Check this out.......PHS Historic Services


----------



## Too Many Projects (Nov 15, 2008)

skippers_1 said:


> Idont know what the PHS documents is or where to order them .
> 
> Thanks





123jboy said:


> Check this out.......PHS Historic Services


Welcome,
Just to fully answer your question;PHS is Pontiac Historical Services. Pontiac did something very few other automobile manufacturers did and that was to keep records of the cars they built by VIN from the early 60's. For $50, they will send you documentation of EXACTLY how the car was originally built. No guessing, no bs, just the facts. It usually takes about 7-14 days to get it. If you are considering a car, for an additional $15 they will fax the info to you, usually within 24 hours, so you can make a decision. Like auburnconsulting related, if the owner is reluctant to supply the VIN for you to verify, move along.

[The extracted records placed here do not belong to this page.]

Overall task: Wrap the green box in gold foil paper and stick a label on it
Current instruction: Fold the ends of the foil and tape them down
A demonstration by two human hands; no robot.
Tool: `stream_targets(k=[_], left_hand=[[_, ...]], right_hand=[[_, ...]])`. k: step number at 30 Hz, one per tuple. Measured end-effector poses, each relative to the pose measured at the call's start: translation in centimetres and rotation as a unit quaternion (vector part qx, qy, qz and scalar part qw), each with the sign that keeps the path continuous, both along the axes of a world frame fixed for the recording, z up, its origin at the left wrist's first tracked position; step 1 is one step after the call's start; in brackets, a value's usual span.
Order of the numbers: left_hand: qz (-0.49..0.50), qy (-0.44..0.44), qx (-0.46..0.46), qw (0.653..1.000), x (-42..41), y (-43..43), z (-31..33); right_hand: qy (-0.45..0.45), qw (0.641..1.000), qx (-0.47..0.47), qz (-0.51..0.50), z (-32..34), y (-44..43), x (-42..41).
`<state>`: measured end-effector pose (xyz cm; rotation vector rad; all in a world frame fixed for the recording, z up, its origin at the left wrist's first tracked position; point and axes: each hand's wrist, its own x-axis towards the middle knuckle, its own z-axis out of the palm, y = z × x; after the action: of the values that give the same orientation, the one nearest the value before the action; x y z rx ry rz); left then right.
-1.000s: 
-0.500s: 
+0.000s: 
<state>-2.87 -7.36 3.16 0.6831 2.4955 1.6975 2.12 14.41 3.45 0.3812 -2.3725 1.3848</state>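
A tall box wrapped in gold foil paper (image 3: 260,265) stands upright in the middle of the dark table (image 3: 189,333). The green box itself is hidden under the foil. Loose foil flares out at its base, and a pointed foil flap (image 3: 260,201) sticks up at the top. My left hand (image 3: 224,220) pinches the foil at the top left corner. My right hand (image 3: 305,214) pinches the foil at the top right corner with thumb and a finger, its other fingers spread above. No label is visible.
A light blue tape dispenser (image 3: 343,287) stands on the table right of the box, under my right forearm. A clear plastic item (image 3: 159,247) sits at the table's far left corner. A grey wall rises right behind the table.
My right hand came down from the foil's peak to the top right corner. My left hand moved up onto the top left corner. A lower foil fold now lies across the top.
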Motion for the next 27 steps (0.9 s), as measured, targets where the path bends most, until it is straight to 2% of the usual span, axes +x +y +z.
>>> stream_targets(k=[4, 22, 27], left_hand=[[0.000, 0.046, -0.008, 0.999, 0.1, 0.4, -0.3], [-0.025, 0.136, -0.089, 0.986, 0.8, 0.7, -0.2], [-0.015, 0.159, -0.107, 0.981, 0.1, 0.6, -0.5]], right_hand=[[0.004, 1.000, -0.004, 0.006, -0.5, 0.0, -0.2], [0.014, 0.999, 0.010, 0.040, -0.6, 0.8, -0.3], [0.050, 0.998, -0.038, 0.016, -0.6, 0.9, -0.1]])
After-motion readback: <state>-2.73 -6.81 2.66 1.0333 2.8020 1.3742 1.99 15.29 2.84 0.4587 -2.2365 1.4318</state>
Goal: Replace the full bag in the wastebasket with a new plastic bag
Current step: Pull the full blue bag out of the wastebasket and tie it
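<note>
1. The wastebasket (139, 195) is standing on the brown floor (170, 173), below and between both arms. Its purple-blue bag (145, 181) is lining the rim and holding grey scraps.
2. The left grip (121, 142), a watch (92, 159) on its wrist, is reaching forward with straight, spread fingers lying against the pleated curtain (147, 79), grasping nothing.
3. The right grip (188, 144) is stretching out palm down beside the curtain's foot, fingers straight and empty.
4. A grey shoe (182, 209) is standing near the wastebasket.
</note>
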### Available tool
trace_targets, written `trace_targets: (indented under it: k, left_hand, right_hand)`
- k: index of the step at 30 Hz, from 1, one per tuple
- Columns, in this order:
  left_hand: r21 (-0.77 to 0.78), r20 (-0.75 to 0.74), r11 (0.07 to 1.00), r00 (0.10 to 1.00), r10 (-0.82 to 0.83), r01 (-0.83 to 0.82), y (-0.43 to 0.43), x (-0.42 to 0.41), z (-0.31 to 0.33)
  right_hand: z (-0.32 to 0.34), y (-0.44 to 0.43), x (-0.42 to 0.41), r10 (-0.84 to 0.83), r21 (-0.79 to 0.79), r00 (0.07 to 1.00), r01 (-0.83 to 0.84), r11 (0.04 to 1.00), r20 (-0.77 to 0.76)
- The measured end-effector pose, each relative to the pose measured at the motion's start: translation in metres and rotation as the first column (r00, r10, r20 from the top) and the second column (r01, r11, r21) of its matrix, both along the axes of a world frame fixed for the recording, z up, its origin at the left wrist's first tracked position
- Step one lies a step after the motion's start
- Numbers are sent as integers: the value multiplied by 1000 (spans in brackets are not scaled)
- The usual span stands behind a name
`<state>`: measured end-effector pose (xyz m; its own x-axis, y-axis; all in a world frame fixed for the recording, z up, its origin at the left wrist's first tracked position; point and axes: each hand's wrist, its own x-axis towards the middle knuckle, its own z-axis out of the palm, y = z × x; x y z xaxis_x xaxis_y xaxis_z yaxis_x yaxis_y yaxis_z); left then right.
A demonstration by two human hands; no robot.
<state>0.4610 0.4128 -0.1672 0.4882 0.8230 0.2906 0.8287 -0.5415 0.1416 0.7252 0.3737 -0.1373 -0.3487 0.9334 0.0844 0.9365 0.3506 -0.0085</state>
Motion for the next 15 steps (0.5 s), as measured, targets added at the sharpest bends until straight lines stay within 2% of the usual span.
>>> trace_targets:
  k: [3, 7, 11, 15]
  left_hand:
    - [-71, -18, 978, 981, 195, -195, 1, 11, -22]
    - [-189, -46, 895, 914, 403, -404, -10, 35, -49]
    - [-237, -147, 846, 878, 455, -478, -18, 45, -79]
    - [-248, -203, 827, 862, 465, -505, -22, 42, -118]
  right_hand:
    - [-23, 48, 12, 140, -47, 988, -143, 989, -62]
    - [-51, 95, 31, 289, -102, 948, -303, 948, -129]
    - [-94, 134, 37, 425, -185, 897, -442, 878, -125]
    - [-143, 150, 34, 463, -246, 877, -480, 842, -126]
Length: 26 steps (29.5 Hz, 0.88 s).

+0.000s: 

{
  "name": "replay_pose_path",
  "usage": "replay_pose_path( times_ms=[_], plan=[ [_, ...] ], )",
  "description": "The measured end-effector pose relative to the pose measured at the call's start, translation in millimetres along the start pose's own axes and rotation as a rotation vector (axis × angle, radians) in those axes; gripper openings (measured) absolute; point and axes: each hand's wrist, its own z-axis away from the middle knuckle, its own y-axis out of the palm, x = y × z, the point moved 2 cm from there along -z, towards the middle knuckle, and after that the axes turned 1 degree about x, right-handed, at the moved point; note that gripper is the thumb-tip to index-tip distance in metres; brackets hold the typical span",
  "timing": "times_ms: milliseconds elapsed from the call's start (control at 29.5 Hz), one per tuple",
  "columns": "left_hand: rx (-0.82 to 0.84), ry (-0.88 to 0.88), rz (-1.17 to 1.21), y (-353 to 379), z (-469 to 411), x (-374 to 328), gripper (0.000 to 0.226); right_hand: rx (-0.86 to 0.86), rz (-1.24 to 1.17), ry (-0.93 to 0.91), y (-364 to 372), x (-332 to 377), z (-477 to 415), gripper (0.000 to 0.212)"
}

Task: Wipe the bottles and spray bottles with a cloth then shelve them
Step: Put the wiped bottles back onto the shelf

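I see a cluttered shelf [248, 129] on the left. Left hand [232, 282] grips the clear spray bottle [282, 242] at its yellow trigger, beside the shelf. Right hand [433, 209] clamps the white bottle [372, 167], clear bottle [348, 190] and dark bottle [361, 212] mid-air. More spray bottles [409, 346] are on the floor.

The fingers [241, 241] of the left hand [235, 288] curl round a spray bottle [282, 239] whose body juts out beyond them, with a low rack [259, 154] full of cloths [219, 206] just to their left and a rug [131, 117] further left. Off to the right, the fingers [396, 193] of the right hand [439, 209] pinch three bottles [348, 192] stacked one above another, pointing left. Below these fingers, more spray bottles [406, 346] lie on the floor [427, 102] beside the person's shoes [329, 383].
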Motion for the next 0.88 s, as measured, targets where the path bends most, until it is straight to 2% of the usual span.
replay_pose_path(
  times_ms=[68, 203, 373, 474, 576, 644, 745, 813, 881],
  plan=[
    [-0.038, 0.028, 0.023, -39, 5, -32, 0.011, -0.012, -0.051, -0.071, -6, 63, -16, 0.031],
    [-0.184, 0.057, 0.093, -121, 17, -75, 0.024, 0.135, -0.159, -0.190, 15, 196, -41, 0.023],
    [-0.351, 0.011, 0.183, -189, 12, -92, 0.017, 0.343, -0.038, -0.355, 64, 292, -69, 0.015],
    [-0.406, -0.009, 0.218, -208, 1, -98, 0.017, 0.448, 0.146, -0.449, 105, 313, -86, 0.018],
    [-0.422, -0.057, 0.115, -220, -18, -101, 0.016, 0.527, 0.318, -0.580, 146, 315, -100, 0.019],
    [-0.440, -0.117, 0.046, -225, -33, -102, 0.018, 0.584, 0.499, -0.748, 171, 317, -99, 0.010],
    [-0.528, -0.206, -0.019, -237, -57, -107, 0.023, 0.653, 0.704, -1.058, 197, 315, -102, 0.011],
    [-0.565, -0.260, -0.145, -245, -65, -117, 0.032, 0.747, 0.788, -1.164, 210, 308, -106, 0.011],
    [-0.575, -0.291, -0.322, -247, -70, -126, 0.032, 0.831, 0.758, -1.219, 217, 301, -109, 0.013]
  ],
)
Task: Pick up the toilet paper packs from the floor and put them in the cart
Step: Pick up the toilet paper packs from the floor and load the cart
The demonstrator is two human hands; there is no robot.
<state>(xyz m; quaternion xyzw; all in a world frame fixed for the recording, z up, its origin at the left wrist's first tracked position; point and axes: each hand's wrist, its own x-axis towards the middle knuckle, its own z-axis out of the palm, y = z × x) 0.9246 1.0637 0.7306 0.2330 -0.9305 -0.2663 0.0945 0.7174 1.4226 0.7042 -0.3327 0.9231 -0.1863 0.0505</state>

Good Luck with your search....


----------



## skippers_1 (May 4, 2009)

*Gto Newbee*



Too Many Projects said:


> Welcome,
> Just to fully answer your question;PHS is Pontiac Historical Services. Pontiac did something very few other automobile manufacturers did and that was to keep records of the cars they built by VIN from the early 60's. For $50, they will send you documentation of EXACTLY how the car was originally built. No guessing, no bs, just the facts. It usually takes about 7-14 days to get it. If you are considering a car, for an additional $15 they will fax the info to you, usually within 24 hours, so you can make a decision. Like auburnconsulting related, if the owner is reluctant to supply the VIN for you to verify, move along.
> 
> Good Luck with your search....[/QUOT
> ...


----------



## raspantienator (Nov 20, 2007)

Welcome Newbee:cheers


----------



## ppurfield001 (Jan 21, 2008)

skippers_1 said:


> Too Many Projects said:
> 
> 
> > Welcome,
> ...


----------



## Koppster (Jul 27, 2008)

skippers_1 said:


> New to the GTO world Looking for a project 1964 thru 1969
> My question is on a 1964 how can you tell if it is a GTO in the vin #.
> Thanks, Rich


Skipper

Welcome and my reccomendation is find a 64...great cars! :cool

Rick


----------



## Chris Holabaugh (Jan 18, 2009)

After I purchased my 65 I requested information from PHS. They were very articulate in the information they sent back. The sent a copy to the hollerith computer punch card and gave a discrition on what all the information that was on the card. It was well worth the cost and I have all the information I need when I deside to sale the car to prove it is a real GTO.


----------